_AIM OF THE TASK_.
Once "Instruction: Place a" turns up in a line below, reproduce that line and those after it exactly, stopping after the line with "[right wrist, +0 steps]"; leave pictures out.

....

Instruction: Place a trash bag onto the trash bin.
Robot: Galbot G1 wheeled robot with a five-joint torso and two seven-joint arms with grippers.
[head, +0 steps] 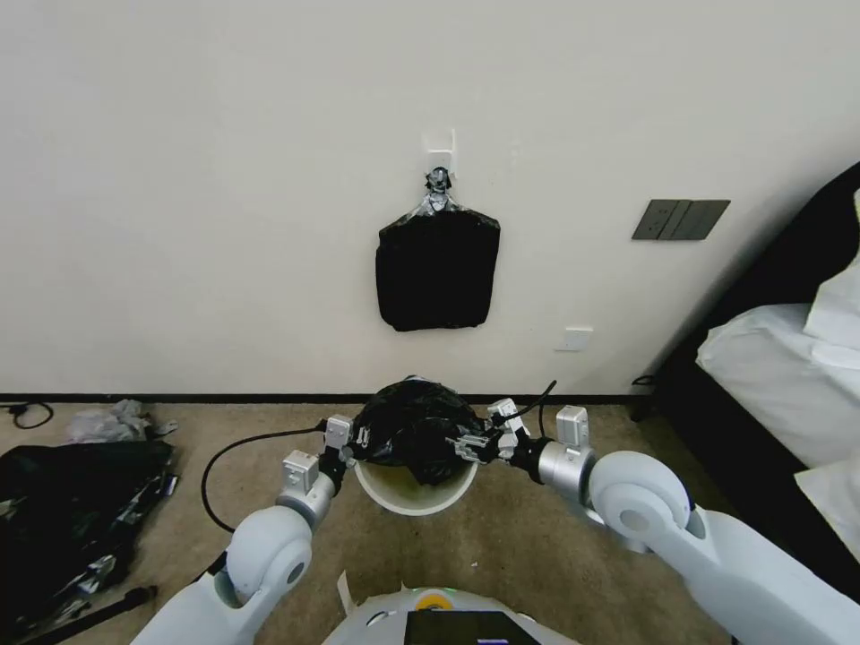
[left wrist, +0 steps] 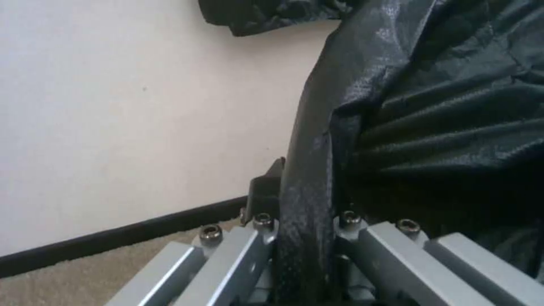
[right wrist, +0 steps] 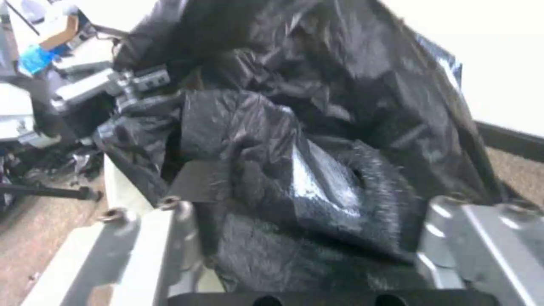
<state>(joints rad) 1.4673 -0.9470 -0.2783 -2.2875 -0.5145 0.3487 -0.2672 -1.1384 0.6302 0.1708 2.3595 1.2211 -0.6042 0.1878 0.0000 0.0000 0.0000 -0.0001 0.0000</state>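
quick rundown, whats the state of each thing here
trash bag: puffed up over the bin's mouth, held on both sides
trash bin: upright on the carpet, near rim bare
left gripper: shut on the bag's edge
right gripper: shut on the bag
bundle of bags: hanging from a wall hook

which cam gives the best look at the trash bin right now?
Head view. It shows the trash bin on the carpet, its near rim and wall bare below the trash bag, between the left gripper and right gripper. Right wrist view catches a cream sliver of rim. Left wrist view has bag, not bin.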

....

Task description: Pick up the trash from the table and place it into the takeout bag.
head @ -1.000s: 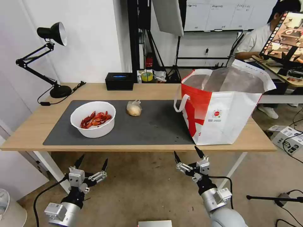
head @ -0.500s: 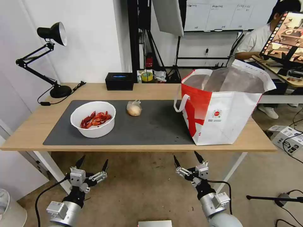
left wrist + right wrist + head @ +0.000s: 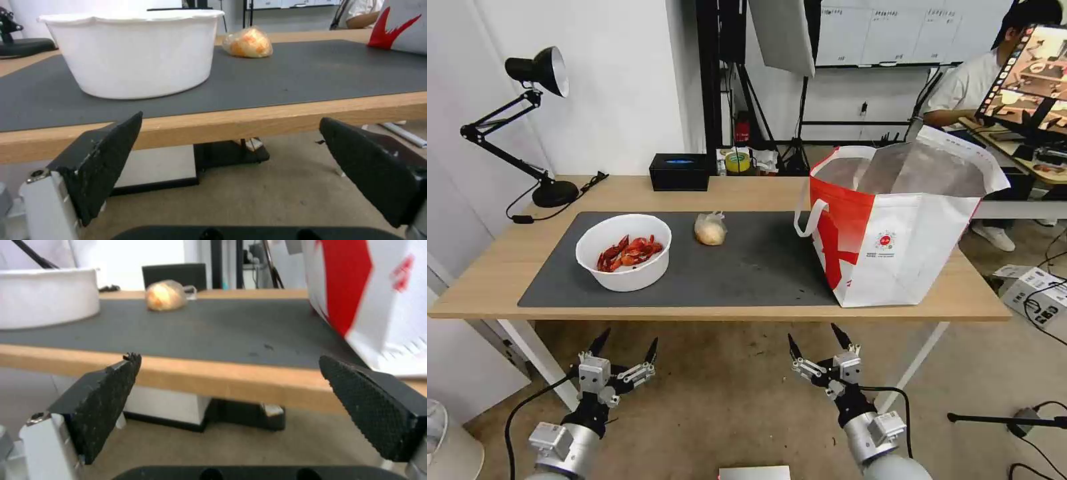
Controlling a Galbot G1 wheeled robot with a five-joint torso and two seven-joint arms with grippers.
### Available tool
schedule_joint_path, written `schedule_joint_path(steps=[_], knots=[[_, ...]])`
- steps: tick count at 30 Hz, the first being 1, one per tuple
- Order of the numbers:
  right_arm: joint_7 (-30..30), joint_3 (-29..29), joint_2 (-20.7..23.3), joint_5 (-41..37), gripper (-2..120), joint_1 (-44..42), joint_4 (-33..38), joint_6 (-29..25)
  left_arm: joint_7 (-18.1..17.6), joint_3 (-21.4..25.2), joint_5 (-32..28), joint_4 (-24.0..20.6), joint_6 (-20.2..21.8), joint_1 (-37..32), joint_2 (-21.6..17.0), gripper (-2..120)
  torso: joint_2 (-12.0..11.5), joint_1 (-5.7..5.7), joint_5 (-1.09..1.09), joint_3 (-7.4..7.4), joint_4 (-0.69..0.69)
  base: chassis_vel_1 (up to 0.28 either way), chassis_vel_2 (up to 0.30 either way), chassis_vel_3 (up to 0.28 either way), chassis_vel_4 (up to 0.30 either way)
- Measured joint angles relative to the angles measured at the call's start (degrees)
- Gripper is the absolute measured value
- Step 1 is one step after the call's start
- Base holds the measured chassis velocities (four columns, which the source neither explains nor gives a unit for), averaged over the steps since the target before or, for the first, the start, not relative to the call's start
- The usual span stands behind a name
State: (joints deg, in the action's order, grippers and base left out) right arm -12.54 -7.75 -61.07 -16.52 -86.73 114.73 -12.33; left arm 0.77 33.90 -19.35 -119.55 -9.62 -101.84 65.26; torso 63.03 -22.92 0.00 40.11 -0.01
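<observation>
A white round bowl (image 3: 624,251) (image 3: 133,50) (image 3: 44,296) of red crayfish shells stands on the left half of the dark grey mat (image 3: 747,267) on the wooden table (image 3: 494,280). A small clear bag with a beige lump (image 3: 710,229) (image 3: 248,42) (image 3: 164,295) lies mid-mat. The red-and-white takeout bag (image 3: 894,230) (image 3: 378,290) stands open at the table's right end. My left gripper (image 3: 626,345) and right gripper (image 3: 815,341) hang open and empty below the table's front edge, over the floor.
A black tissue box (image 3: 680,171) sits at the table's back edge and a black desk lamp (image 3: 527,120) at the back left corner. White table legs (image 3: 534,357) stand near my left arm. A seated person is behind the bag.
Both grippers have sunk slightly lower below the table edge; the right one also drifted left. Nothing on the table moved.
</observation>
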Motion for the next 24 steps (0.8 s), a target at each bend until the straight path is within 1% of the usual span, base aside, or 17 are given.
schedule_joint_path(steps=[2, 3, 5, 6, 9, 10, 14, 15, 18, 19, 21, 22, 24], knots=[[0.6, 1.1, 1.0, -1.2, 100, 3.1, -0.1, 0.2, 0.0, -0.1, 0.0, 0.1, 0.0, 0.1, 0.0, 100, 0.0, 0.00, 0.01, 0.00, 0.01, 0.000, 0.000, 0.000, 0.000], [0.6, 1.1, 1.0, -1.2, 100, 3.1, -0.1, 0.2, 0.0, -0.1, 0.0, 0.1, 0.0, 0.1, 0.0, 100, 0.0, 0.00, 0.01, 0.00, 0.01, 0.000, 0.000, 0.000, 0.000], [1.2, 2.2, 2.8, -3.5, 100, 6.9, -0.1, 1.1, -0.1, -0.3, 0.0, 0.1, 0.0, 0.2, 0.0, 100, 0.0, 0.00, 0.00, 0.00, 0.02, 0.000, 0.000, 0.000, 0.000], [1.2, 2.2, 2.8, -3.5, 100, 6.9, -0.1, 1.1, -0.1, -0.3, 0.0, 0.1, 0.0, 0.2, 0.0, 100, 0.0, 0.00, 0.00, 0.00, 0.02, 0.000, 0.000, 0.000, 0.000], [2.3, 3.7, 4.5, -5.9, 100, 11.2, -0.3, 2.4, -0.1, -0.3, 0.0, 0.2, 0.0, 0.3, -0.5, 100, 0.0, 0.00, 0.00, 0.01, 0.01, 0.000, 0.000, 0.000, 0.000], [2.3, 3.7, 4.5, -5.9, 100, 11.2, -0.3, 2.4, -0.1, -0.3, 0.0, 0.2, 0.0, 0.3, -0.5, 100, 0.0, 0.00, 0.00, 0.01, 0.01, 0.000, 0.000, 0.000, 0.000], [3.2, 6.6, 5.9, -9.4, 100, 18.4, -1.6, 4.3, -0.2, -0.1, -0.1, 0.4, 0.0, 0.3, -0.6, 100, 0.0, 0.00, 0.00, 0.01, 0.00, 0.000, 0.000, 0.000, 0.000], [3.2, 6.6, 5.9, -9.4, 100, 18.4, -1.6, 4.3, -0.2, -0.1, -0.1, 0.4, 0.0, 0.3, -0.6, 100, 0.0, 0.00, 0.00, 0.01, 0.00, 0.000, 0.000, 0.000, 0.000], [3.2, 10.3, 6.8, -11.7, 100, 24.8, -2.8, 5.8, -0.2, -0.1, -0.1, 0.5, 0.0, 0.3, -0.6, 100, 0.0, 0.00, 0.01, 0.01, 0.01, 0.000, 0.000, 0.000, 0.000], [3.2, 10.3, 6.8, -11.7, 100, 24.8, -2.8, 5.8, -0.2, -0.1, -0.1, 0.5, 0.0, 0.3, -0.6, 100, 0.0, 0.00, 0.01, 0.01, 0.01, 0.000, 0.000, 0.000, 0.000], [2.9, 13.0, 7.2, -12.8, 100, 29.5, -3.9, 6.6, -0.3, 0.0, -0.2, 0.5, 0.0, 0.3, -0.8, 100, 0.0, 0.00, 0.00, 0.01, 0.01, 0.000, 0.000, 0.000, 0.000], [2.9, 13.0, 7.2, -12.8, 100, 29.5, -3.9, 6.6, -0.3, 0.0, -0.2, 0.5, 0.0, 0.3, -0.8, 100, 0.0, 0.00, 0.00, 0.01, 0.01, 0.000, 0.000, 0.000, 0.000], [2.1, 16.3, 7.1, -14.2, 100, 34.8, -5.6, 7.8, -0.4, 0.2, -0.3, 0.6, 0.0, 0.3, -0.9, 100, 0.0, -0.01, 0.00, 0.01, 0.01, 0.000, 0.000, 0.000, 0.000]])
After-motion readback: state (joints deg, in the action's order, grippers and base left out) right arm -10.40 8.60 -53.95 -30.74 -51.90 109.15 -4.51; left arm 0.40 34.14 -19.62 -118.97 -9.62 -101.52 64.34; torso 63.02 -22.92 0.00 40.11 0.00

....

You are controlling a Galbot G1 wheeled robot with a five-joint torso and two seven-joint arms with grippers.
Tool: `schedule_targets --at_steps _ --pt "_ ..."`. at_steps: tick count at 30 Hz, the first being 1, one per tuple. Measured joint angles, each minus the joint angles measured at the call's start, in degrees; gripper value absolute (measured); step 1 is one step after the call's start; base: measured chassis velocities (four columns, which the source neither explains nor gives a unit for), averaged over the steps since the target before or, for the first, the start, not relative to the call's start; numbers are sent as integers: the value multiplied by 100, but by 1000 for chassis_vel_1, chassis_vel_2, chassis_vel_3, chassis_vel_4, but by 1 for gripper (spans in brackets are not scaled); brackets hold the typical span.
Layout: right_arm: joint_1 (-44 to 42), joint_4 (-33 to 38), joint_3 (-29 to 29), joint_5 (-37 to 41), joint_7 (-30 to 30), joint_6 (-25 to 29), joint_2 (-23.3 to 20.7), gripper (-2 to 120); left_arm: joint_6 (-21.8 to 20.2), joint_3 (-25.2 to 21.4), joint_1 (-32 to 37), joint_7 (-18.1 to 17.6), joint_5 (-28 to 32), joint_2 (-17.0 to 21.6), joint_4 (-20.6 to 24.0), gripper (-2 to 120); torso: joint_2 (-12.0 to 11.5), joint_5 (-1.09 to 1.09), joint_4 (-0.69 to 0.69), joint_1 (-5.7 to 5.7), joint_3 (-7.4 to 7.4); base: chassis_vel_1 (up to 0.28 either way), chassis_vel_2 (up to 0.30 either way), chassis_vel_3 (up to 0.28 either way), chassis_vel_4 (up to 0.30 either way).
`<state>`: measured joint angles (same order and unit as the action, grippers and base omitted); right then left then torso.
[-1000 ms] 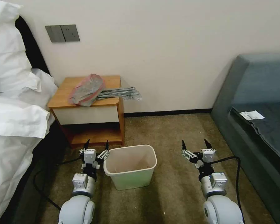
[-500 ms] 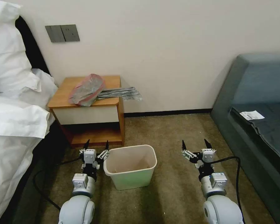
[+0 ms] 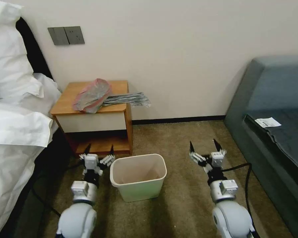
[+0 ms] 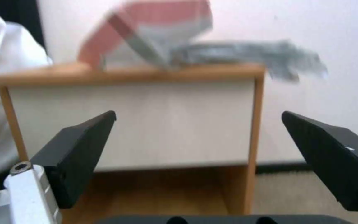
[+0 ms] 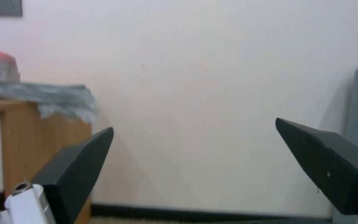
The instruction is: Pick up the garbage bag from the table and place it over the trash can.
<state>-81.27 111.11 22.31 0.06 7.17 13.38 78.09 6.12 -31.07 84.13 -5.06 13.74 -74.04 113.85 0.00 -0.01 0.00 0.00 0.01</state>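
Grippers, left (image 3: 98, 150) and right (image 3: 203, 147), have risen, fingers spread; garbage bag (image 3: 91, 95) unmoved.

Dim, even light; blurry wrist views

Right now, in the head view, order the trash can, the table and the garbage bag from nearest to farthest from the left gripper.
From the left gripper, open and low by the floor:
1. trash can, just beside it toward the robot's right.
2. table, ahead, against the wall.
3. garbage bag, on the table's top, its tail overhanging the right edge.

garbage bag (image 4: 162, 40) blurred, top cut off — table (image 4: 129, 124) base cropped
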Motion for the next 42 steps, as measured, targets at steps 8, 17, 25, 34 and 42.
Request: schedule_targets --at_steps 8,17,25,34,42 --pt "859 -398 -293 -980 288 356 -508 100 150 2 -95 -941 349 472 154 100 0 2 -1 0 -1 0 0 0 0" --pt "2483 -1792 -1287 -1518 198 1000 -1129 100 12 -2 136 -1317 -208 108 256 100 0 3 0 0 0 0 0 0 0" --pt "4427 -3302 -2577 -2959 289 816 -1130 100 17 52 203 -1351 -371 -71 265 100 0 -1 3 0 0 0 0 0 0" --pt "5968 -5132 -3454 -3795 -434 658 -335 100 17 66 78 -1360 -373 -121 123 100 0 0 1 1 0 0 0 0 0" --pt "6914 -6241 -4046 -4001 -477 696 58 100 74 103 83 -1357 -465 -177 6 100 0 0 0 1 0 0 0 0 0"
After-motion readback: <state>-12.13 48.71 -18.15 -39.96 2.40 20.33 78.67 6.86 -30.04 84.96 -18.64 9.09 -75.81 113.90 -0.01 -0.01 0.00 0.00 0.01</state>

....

_RESPONSE TO THE EXERCISE_.
Instruction: Place a trash bag onto the trash bin.
Robot: Galbot G1 wheeled robot with a five-joint torso and two seven-joint arms with grippers.
[head, +0 steps] 
[left wrist, +0 steps] 
[right wrist, +0 steps] 

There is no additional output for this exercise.